I remember having a discussion with someone in 2020 about the record jobkeeper (welfare) payments that were handed out so Australia could indulge in some of the most Orwellian lockdowns in the world outside of China, for the next 18 months or more from then. I mentioned to this person how immoral and damaging this money would be. He responded, “Would you rather I lose my job.” I replied, “This money is going to make life harder for all of us.” I sometimes wonder what he is now thinking, with the cost of living being so far above what it was just three years ago?

National debt is a moral outrage, but a population that believes you can just keep adding to your debt again and again, is in no place to see how bad this is for all of us when governments do likewise and worse. Many people still are not aware that it is the government’s borrowing that has caused much of this inflation, mostly because the government is dedicated to making sure people don’t work this out. They simply distract people with the offer of more potential welfare, and other niche political issues.

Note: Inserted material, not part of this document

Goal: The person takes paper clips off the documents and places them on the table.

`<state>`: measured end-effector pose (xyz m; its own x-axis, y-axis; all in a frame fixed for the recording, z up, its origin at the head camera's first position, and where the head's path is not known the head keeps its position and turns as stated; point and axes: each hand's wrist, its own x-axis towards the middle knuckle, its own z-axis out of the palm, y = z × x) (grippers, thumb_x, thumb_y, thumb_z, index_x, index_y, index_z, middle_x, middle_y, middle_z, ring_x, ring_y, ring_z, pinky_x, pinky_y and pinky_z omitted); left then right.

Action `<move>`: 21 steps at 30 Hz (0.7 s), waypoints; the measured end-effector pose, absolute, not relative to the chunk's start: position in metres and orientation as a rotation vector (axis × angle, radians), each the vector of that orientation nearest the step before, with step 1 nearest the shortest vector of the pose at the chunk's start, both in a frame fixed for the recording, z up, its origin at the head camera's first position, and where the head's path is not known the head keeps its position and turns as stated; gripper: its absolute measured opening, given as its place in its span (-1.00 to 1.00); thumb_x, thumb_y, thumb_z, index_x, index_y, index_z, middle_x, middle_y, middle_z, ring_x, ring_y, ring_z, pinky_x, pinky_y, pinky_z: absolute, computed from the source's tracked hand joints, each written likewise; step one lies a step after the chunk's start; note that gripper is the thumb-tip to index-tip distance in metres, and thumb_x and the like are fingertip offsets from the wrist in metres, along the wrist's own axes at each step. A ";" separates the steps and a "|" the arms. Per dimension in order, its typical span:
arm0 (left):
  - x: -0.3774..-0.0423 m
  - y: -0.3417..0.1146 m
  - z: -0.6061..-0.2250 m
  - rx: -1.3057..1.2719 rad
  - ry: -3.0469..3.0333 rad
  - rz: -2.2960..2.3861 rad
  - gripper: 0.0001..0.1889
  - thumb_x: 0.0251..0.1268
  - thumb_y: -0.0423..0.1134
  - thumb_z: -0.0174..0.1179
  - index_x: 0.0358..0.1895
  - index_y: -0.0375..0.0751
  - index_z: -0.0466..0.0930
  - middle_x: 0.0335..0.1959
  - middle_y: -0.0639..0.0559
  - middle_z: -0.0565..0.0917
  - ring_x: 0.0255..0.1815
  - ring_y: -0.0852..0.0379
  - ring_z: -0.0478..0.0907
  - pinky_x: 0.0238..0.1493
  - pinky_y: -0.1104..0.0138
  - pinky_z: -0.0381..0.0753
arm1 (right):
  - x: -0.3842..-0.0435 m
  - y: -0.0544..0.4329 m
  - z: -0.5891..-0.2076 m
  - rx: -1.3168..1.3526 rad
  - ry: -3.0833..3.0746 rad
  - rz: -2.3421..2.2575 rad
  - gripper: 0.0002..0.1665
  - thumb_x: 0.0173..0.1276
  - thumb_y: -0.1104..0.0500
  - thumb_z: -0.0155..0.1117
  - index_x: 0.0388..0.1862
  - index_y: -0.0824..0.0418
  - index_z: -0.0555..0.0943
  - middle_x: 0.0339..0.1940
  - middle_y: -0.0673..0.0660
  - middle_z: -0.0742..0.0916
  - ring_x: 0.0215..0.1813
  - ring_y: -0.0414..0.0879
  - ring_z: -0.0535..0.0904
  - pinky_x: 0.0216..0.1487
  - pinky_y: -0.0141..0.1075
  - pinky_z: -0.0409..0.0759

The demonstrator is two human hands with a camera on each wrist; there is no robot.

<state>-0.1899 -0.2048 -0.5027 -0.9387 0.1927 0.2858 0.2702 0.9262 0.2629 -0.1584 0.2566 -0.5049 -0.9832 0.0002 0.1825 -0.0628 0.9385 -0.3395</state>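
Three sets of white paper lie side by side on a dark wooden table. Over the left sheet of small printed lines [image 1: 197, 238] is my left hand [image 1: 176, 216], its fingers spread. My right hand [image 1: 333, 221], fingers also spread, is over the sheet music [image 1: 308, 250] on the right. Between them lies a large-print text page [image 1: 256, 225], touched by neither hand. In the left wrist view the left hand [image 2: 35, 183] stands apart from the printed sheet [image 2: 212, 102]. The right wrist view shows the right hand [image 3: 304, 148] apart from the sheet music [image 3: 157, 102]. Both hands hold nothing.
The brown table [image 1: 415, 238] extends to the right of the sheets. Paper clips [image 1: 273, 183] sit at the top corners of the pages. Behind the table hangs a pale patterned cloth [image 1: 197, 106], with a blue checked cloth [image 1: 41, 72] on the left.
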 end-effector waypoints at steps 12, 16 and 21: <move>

Government debt should be banned, outright. Governments, and as a corollary nations, should not be allowed to impoverish future generations to solve the issues of today. Rather, they should be under the mandate to increase productivity to increase the pool of money and resources from which the nation can withdraw to solve their issues. Otherwise, governments can simply become lazy and borrow money they do not intend to pay back, to kick issues down the road that hopefully somebody else will be blamed for.

Good to see Smith was on the same page on this.   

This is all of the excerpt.